PostPosted: Fri Dec 13, 2013 7:55 am 

Joined: Thu May 24, 2012 1:37 pm
Posts: 2213
I think there is not so much a 'panic' as a kind of 'negative synergy' (I don't think there's a semantic term with the precise sense commonly used in English, as yet!)

If I remember correctly, the American Arch Brick company is an example. Their business model evidently depended on a very substantial volume of ongoing orders for specialized material. When those orders were no longer forthcoming *in the necessary sufficient volume*, their board made the business decision to shut down (presumably to salvege whatever shareholder value could be gotten). I came across this almost accidentally when researching the general time period from the middle-to-late '40s -- American Arch goes from being an advertiser in Railway Age to a casualty reported in their columns in a very short period.

Presumably other specialty firms that were unable, or unwilling, to find sufficient alternative markets to survive made similar choices. Others may have found that continuing to make and supply their appliances, even with low effective marginal cost, was not worth continuing.

This by itself would tend to produce the 'problem' that has been expressed occasionally in historical writing: that the progressive loss of avaiiability of the many proprietary auxiliaries and systems was a major reason for roads that kept steam IN&W and NKP being two relatively well-established examples) to give up on it. (Each such action, of course, further reducing volume and market for the suppliers remaining in the business...) There would have been a progressive trend, with each railroad having a 'tipping point' beyond which the perceived advantages of dieselization (and general increased access to capital by many railroads post-WWII revenue boom, relative ease of GM financing, etc.) would prevail over other capital concerns.

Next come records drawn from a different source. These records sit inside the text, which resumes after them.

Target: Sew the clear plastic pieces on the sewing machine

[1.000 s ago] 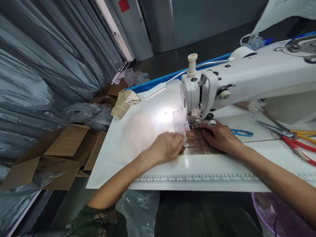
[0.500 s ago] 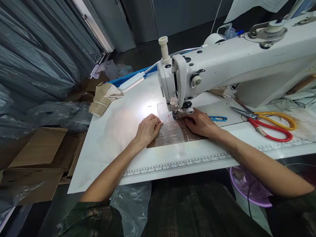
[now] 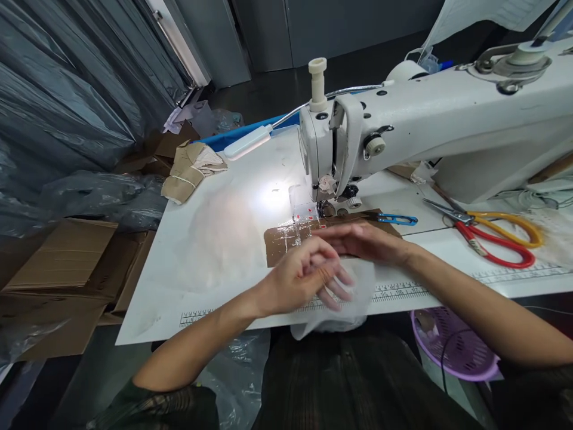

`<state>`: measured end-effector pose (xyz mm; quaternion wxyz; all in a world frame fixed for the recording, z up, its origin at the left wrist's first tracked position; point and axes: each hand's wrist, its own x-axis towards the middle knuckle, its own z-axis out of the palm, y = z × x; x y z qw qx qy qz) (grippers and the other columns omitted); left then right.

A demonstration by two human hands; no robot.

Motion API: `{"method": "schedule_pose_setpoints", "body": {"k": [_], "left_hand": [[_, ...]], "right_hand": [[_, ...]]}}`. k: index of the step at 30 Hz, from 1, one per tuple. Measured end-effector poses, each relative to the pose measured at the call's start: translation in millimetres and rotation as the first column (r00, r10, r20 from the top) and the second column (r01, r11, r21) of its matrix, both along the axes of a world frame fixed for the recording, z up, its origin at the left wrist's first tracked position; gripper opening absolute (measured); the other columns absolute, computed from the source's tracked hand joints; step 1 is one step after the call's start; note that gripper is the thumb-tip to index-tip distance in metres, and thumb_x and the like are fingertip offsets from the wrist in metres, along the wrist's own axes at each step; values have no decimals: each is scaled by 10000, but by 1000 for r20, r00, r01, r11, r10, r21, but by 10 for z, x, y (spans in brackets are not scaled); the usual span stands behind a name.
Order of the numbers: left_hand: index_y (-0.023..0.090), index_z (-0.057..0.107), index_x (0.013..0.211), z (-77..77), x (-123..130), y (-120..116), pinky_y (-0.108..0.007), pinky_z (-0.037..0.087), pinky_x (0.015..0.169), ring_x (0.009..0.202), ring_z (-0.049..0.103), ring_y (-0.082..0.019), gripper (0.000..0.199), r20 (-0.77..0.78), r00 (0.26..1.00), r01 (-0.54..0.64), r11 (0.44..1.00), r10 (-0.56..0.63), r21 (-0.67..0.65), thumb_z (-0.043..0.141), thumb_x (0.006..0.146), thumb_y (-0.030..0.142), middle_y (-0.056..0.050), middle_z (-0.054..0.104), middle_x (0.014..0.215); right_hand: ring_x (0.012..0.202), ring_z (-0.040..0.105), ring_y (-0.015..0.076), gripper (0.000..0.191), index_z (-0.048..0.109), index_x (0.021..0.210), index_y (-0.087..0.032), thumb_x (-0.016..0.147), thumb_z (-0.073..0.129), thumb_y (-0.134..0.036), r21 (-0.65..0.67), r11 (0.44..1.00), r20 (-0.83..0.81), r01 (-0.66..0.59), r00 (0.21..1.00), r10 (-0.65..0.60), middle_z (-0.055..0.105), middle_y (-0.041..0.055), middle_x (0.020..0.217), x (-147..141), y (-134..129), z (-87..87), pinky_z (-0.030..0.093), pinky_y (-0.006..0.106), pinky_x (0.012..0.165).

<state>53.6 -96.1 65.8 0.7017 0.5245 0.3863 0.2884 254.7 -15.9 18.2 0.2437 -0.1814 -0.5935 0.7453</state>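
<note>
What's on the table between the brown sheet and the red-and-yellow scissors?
In the head view, the blue-handled snips lie there, their handle pointing from the brown sheet toward the scissors.

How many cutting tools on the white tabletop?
2: red-and-yellow-handled metal scissors, at right; slim blue thread snips, just beyond the right hand. Others may be hidden.

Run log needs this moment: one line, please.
left hand: fingers blurred, grip unclear | right hand: over brown sheet | translucent film: over table edge | blue snips: near right hand
</note>
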Motion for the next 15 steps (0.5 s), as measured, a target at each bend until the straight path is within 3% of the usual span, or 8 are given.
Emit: {"method": "schedule_pose_setpoints", "body": {"k": [3, 5, 7, 9, 12, 13, 15], "left_hand": [[208, 475, 1041, -65, -232, 165, -283, 622, 545, 718, 743, -190, 358, -138, 974, -164, 978, 182, 132, 671, 885, 464, -51, 713, 885], [202, 469, 1128, -106, -427, 261, -279, 611, 554, 694, 730, -176, 341, -283, 930, -170, 958, 233, 229, 616, 920, 429, -39, 701, 866], [202, 458, 1208, -121, -589, 330, -292, 595, 584, 666, 707, -167, 305, -489, 824, -94, 921, 286, 379, 539, 965, 368, -23, 691, 832], [194, 449, 1276, -107, -686, 410, -340, 582, 672, 744, 700, -191, 313, -679, 633, 86, 837, 373, 540, 495, 981, 286, -46, 700, 893], [166, 481, 1295, -80, -703, 650, -433, 524, 853, 1019, 653, -270, 336, -797, 335, 421, 677, 502, 603, 493, 961, 194, -138, 653, 1183], [161, 512, 1267, -84, -682, 770, -444, 502, 878, 1068, 628, -287, 309, -809, 267, 501, 642, 523, 580, 488, 959, 186, -152, 620, 1251], [155, 577, 1170, -124, -614, 1052, -406, 491, 839, 1016, 626, -270, 235, -819, 201, 577, 611, 537, 542, 454, 974, 196, -148, 619, 1225]], "right_hand": [[847, 718, 198, 659, 617, 1344, -199, 786, 768, -515, -102, 973, 87, -205, 973, 214, 741, 86, 1053, 6, -16, 13, 575, 340, 751], [648, 679, 149, 658, 594, 1358, -199, 762, 799, -386, -116, 979, 201, -166, 962, 187, 727, 28, 888, 0, 1, -22, 543, 267, 568], [597, 645, 140, 602, 601, 1333, -185, 773, 766, -331, -50, 999, 301, 12, 953, 3, 694, 6, 807, -12, 35, -75, 499, 242, 486], [630, 639, 151, 496, 638, 1255, -172, 791, 726, -326, 121, 968, 371, 220, 895, -249, 689, 21, 807, -18, 74, -116, 497, 254, 500], [697, 645, 176, 268, 704, 1026, -162, 826, 679, -339, 458, 819, 416, 345, 731, -541, 706, 51, 824, -4, 120, -122, 521, 299, 613], [715, 648, 184, 219, 710, 963, -159, 838, 661, -332, 550, 764, 410, 338, 688, -599, 713, 58, 824, 3, 128, -113, 521, 311, 647], [707, 642, 187, 206, 721, 933, -152, 866, 611, -313, 669, 675, 377, 311, 641, -669, 715, 62, 809, 13, 134, -97, 506, 320, 661]]}}
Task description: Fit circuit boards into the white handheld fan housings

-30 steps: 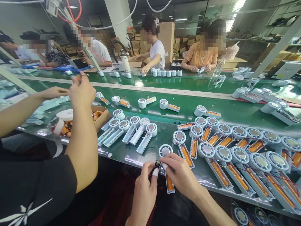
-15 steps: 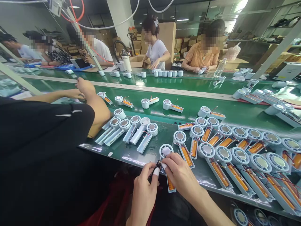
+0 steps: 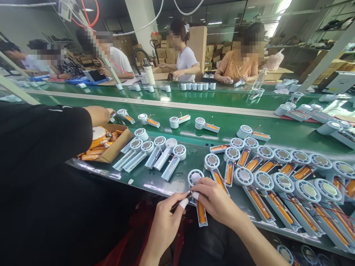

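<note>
My left hand (image 3: 168,218) pinches a small black circuit board (image 3: 189,194) between thumb and fingers, with a white cover on the thumb. My right hand (image 3: 217,201) is closed at the far end of that board, its thumb and index finger together; whatever tiny part they hold is hidden. Just behind and under my hands lies a light-blue handheld fan (image 3: 195,176) at the bench edge. Its open handle shows an orange battery (image 3: 202,212) and sticks out over the edge.
Open fans with orange batteries (image 3: 277,205) crowd the bench on the right. Several fans with white handles (image 3: 137,160) lie left of centre. A cardboard box (image 3: 112,153) of orange batteries sits beside a neighbour's arm (image 3: 97,115). Fans ride the green belt (image 3: 163,138) behind; co-workers sit opposite.
My left hand has tilted the board flatter, so less of its face shows. The neighbour's arm has drawn back left, uncovering the box. The belt's near fans have shifted slightly right.
</note>
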The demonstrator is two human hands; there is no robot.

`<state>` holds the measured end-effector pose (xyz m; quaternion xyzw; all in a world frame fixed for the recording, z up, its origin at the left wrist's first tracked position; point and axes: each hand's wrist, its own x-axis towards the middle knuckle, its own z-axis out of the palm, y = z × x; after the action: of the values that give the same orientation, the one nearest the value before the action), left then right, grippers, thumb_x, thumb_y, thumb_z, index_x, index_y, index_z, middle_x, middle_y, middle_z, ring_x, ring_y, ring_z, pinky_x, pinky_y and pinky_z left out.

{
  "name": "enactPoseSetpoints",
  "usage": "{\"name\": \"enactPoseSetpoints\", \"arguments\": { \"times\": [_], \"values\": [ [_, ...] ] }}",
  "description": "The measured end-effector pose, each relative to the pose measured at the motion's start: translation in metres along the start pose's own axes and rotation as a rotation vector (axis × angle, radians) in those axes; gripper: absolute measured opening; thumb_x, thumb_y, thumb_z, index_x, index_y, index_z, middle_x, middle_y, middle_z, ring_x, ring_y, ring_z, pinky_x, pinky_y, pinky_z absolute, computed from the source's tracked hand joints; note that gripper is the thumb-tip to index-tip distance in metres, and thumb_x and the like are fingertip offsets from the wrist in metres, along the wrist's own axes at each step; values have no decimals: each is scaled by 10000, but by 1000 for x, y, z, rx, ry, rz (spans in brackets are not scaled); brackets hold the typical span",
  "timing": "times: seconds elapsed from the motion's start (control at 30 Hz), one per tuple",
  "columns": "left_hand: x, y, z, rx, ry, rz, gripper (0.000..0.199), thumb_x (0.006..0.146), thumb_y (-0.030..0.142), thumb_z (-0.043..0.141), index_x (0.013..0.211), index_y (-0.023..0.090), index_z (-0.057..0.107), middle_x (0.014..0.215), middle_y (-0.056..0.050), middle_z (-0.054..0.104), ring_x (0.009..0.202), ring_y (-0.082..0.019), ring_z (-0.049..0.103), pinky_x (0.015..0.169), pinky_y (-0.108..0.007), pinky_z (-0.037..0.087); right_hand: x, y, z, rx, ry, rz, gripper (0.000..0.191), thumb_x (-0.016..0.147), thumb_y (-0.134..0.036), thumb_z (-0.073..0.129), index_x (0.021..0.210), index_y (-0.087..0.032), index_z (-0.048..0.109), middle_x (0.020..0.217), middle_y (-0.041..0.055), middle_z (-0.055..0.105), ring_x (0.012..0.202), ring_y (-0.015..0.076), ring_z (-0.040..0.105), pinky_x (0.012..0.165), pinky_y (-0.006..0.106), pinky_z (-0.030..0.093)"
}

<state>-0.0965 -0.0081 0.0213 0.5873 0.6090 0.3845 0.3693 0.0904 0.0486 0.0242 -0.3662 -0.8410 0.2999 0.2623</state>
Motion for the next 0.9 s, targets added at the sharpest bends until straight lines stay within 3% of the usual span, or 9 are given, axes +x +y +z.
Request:
{"name": "enactPoseSetpoints", "arguments": {
  "times": [0.17,0.33,0.47,0.53,0.6,0.8,0.9],
  "values": [
    [4,-1,3,6,-6,3,254,916,349,556,1027,216,743,805,-34,763,629,-171,693,610,-249,575,0,0,4,-7,106,53,213,991,-158,508,1048,-220,704,992,64,684,909,204,652,789,311,533],
    [-1,-8,5,64,42,-70,338,911,333,517,1200,244,669,1002,-59,800,632,-175,724,667,-287,612,-21,-1,-13,-49,260,241,215,1016,-245,465,1119,-217,652,1099,91,691,953,231,680,786,323,535],
    [-5,-12,9,193,50,1,415,938,296,470,1317,259,633,1150,-68,776,823,-204,770,789,-323,623,-42,-3,-15,-237,28,359,277,970,-216,507,1220,-217,628,1014,88,743,856,283,726,668,341,533],
    [-6,-13,12,242,50,77,421,951,262,436,1320,258,639,1233,-64,747,1046,-225,744,899,-337,603,-46,-3,-11,-257,-67,332,315,947,-149,489,1213,-228,638,988,75,756,851,286,738,664,340,541],
    [-7,-13,16,289,36,139,450,955,211,389,1332,256,632,1263,-63,729,1163,-226,697,958,-340,580,-44,-3,-8,-239,-44,301,331,946,-103,436,1148,-232,665,996,71,761,880,272,744,700,338,556],
    [-12,-13,16,465,-21,162,562,906,92,311,1314,269,654,1030,-79,736,831,-205,761,705,-294,618,-30,2,1,-137,222,95,332,992,-124,396,1162,-209,669,1111,96,758,974,248,739,794,337,573],
    [-14,-13,17,454,-11,185,557,898,78,319,1284,267,674,1022,-82,731,802,-198,760,690,-283,618,-20,-1,14,42,292,57,280,1000,-162,441,1139,-212,678,1064,80,770,925,210,740,795,298,568]
  ]
}}
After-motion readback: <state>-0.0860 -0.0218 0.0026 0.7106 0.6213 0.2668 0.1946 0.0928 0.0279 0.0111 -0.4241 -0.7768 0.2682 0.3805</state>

One other thing that may bear on the 'panic' is the history of Alco's welded-boiler 'annealing' facility. This was a structure that permitted large locomotive boilers to be hung vertically while being heat-soaked to normalize the weld stresses. Alco tore down this builiding with what seemed to be almost ungodly haste very soon after deciding not to produce more steam -- even though, as a number of writers have noted, such a facility would have been of enormous value just a few years later for nuclear-vessel fabrication. I'd be interested to see the correspondence regarding this, if it's survived, as that might give us another example of decision-making regarding steam-oriented capitalization in the period of initial mass dieselization.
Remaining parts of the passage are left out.